# What to work on:
Reproduce the listing that follows word for word, without its pictures.

# Supplied material:
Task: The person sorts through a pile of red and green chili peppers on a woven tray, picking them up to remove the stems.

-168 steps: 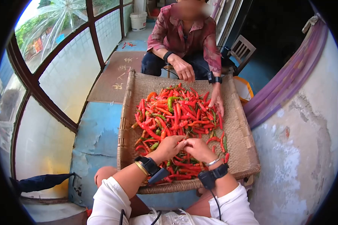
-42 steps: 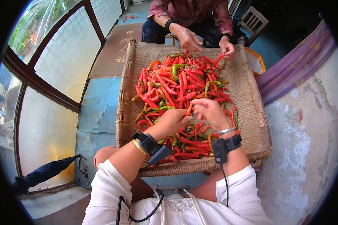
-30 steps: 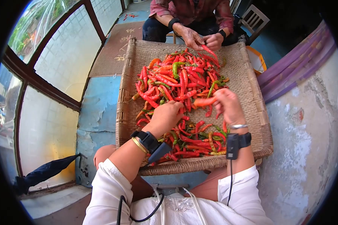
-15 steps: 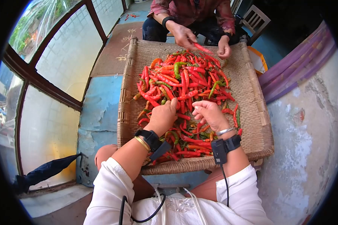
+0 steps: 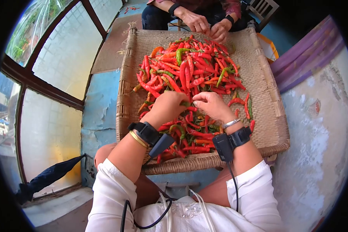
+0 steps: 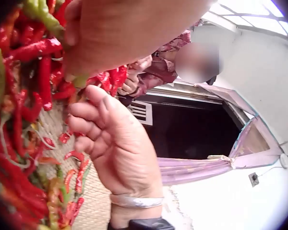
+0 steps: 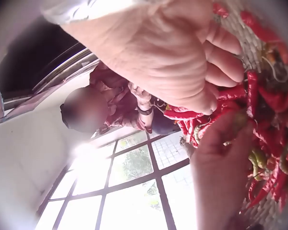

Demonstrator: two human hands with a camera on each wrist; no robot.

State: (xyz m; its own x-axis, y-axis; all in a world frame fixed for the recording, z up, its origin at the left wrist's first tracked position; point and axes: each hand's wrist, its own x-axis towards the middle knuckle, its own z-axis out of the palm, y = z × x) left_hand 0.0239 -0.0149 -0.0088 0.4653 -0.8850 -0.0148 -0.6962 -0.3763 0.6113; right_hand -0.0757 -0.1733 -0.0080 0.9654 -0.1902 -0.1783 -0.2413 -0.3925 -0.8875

# Answer to the problem:
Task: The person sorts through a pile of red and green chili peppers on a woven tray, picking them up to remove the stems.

-168 steps: 
-42 steps: 
-30 steps: 
-15 steps: 
+0 steps: 
+0 steps: 
+0 steps: 

Demonstrator: two human hands with a camera on each wrist; no robot.

State: (xyz m; its own x-axis, y-axis; all in a world frame fixed for the recording, z up, its origin at the left wrist's first tracked position; point and axes: each hand's wrist, its own x-axis towards the middle knuckle, its own z-axis out of the palm, y = z × x) left_hand 0.0239 -0.0149 -0.0088 0.4653 -0.8850 -0.0148 -0.6962 -0.3763 0.6113; right_hand -0.0757 -0.1733 -0.0080 0.9654 -0.1902 -0.1783 -0.2413 -0.3925 -0.8875

That finishes the answer to the exercise.